- _SOURCE DATA_:
--------------------------------

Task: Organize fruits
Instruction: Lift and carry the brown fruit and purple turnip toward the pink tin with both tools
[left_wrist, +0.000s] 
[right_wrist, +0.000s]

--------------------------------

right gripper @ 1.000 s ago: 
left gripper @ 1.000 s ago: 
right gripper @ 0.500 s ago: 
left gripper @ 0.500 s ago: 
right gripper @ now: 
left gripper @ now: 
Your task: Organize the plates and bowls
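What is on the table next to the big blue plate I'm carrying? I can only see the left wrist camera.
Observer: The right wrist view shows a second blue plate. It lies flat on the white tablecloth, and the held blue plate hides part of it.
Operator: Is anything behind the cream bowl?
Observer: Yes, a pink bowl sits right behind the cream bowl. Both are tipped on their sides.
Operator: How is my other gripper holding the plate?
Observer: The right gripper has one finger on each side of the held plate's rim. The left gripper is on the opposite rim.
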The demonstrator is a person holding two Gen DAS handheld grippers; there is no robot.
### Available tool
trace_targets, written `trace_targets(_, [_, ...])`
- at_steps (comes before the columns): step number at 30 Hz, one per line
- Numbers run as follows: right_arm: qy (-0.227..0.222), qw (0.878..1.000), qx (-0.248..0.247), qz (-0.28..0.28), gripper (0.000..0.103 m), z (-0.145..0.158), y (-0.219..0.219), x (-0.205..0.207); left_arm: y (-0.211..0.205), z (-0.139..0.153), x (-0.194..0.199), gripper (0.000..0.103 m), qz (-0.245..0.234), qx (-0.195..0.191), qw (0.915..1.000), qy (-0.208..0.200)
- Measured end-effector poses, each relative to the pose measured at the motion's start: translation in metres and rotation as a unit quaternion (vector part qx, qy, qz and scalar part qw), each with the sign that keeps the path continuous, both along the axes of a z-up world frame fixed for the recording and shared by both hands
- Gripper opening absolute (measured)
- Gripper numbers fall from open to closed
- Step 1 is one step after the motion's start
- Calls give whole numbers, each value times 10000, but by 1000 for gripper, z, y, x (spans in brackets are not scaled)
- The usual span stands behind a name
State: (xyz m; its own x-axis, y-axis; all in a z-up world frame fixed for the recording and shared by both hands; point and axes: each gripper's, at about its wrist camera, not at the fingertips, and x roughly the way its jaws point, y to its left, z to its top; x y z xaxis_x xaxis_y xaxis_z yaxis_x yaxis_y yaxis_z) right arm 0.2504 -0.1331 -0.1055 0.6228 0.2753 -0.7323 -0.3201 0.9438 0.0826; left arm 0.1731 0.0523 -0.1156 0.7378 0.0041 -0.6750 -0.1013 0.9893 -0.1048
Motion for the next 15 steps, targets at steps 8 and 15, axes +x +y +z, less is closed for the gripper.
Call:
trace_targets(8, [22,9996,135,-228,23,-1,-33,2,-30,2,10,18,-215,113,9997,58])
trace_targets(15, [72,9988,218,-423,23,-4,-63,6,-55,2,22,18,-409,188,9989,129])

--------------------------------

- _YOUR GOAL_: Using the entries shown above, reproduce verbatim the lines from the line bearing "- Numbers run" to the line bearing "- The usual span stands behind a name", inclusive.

- _EXERCISE OUTPUT_:
- Numbers run as follows: right_arm: qy (-0.227..0.222), qw (0.878..1.000), qx (-0.248..0.247), qz (-0.28..0.28), gripper (0.000..0.103 m), z (-0.145..0.158), y (-0.219..0.219), x (-0.205..0.207); left_arm: y (-0.211..0.205), z (-0.139..0.153), x (-0.194..0.199), gripper (0.000..0.103 m), qz (-0.245..0.234), qx (-0.195..0.191), qw (0.915..1.000), qy (-0.208..0.200)
- Measured end-effector poses, each relative to the pose measured at the motion's start: translation in metres and rotation as a unit quaternion (vector part qx, qy, qz and scalar part qw), each with the sign that keeps the path continuous, both along the axes of a z-up world frame fixed for the recording and shared by both hands
- Gripper opening absolute (measured)
- Gripper numbers fall from open to closed
- Step 1 is one step after the motion's start
- Calls give whole numbers, each value times 10000, but by 1000 for gripper, z, y, x (spans in brackets are not scaled)
- The usual span stands behind a name

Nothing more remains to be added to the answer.